A delayed-control trial examining the impact of body mass index recognition on obesity-related counseling.

Author information

  • 1Department of Pediatrics, Division of Child Development and Community Health, University of California, San Diego, 4305 University Avenue, San Diego, CA 92105, USA. k1rhee@ucsd.edu

Abstract

BACKGROUND:

Rates of body mass index (BMI) calculation and plotting remain low. We examined whether providing a BMI wheel and brief education to pediatric residents and attendings would increase rates of "BMI recognition" and obesity-related counseling.

METHODS:

A delayed-control design was used to evaluate a 20-minute intervention. A total of 1640 records of well-child visits were reviewed to determine the proportion of records in which BMI was calculated and plotted and counseling provided.

RESULTS:

In clinic A, there was a significant increase in the proportion of records in which BMI was recognized from pre- to postintervention (P < .01).
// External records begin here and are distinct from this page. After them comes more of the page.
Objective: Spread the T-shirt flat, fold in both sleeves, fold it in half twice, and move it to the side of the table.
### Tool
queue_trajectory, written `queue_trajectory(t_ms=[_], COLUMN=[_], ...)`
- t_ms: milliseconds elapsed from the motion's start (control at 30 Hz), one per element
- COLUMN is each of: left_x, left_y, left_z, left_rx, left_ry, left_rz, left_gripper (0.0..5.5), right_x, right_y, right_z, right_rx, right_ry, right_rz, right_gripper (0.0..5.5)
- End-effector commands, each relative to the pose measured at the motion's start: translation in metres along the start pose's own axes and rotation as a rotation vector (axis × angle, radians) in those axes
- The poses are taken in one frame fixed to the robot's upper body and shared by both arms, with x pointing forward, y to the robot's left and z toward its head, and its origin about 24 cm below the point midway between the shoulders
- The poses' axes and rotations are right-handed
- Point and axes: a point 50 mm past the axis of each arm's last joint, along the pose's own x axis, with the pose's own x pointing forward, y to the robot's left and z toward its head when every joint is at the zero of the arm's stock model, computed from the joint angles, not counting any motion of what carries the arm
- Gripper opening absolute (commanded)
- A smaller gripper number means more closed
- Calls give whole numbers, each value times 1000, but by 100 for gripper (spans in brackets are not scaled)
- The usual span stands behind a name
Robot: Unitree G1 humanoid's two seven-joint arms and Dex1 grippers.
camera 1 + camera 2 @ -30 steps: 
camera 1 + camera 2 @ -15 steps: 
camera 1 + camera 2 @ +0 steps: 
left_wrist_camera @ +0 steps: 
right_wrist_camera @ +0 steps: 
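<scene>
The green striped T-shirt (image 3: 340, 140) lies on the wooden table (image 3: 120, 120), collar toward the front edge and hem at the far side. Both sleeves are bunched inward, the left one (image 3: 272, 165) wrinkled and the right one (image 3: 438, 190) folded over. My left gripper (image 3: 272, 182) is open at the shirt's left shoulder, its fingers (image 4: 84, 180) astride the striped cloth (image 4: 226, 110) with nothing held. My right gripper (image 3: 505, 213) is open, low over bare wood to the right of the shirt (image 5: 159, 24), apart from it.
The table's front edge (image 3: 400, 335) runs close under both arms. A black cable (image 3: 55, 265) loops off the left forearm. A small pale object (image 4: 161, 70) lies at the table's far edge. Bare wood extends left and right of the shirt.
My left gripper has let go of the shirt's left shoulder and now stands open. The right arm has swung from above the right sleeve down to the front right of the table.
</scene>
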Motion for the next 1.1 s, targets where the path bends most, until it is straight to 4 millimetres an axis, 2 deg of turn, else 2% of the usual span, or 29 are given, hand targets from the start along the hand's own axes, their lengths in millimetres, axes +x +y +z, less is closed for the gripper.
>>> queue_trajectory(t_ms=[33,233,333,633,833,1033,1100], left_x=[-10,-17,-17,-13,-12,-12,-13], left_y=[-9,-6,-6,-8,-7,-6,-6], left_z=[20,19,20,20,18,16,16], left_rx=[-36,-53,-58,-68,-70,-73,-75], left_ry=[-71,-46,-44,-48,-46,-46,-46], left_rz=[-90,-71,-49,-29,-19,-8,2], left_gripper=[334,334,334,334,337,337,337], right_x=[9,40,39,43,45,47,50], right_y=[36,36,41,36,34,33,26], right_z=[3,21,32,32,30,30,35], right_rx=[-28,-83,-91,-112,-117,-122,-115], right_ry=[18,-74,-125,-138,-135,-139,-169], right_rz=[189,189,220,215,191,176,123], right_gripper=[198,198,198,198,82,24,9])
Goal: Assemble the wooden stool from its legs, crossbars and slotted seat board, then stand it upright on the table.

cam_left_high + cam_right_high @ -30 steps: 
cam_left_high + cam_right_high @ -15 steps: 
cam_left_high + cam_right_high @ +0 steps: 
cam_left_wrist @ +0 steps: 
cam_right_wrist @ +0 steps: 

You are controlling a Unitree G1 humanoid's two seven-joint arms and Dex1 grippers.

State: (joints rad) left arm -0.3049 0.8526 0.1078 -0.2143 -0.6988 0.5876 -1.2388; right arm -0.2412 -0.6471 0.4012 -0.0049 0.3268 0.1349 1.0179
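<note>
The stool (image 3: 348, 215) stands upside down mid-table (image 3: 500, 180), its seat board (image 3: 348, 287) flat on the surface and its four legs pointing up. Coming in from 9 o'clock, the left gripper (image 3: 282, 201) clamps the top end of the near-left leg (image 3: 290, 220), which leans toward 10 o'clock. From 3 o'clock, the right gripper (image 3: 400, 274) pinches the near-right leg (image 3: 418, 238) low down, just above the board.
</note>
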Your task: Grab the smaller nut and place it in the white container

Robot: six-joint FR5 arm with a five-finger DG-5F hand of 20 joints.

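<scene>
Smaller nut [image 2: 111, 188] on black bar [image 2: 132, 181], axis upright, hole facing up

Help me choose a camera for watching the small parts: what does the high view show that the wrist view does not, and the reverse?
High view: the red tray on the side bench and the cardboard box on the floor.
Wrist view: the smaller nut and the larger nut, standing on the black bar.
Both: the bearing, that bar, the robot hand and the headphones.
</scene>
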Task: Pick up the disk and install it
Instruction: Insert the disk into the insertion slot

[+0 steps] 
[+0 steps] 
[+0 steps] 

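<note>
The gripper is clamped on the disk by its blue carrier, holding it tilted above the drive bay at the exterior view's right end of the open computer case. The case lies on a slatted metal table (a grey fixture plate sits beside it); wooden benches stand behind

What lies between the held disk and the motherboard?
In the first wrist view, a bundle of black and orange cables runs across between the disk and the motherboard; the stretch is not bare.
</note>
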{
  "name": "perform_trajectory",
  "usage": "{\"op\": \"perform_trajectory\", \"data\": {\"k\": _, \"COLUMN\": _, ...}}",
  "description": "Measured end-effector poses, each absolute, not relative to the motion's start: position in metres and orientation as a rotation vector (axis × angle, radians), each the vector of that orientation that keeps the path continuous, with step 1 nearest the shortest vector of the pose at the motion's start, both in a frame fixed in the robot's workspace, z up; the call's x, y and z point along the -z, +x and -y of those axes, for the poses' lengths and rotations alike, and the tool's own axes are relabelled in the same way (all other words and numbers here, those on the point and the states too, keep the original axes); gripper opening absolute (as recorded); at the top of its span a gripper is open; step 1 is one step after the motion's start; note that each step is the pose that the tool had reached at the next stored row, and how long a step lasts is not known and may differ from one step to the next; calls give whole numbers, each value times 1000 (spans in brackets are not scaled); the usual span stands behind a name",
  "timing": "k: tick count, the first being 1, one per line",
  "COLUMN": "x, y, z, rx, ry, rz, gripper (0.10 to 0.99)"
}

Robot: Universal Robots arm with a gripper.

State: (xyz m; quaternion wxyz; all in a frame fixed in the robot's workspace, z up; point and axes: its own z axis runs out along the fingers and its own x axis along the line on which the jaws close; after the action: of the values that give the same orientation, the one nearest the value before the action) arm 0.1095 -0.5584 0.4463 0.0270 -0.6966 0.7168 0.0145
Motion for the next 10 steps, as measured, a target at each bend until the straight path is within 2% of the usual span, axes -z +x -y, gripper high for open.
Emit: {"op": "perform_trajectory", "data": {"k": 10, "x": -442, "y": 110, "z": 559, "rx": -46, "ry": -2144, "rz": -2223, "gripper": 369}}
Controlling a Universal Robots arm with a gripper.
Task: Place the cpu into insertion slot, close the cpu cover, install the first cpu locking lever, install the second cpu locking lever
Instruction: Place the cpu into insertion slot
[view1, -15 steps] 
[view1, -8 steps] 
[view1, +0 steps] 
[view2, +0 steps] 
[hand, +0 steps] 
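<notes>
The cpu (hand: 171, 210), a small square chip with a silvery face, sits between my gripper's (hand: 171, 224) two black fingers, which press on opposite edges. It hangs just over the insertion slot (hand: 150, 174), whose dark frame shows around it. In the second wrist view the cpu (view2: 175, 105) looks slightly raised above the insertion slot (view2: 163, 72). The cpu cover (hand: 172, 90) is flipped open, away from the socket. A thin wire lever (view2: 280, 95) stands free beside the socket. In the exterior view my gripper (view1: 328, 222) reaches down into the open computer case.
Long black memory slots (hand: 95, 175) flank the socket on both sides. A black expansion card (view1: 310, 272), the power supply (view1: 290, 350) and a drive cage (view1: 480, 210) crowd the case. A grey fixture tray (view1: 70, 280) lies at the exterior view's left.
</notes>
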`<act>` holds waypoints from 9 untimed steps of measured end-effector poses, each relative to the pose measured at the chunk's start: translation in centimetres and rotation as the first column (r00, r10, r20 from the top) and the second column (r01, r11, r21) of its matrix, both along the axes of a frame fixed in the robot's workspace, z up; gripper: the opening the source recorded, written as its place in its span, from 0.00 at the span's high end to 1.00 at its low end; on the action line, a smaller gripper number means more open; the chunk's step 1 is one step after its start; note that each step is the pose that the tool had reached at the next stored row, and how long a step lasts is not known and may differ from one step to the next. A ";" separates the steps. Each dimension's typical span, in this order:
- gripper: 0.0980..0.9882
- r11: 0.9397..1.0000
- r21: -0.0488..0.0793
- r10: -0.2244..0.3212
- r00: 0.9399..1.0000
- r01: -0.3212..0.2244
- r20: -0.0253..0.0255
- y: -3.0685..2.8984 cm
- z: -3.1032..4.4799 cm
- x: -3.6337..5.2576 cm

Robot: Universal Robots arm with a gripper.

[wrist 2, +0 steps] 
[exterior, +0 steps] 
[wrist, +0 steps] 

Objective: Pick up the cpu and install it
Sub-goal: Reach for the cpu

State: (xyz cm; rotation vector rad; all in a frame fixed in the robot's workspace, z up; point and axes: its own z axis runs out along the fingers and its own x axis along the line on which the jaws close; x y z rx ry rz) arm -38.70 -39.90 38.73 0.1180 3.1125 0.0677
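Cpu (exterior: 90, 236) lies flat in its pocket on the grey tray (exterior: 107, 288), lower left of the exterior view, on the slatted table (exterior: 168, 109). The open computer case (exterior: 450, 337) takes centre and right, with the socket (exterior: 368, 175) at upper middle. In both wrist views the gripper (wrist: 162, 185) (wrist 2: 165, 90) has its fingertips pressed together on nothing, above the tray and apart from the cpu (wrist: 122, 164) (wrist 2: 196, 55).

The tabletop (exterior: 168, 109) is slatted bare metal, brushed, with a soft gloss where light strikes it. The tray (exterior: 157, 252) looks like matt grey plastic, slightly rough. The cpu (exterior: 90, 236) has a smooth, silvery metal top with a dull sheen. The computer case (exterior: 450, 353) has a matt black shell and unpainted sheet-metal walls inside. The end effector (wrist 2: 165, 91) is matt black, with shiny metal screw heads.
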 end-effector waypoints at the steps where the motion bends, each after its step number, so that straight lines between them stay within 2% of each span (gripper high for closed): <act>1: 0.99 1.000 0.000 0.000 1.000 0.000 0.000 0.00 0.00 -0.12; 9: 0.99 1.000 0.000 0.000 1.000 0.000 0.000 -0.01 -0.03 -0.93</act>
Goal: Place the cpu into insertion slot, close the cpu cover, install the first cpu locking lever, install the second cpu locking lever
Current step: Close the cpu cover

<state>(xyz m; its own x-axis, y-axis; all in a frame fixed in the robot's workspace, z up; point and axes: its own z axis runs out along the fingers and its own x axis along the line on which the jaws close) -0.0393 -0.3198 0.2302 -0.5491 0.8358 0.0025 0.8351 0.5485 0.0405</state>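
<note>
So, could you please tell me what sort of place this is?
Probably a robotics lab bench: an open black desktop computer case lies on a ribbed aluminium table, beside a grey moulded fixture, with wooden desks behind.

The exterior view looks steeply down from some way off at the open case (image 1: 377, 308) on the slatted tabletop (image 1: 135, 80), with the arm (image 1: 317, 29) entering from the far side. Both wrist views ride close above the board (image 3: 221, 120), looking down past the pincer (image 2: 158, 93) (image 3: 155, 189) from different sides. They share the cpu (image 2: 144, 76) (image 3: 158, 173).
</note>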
No changes in clinic B occurred until after the delayed intervention. Obesity-related counseling was more likely to occur if BMI was recognized.

CONCLUSION:

Brief education and BMI wheel increased rates of BMI recognition. BMI recognition was associated with increased obesity management. Additional efforts should be incorporated to further increase BMI recognition and assist providers in treating these children.

KEYWORDS:

Body mass index (BMI); growth charts; obesity management; patient care; pediatric obesity; physician behavior

PMID:
23754841
[PubMed - indexed for MEDLINE]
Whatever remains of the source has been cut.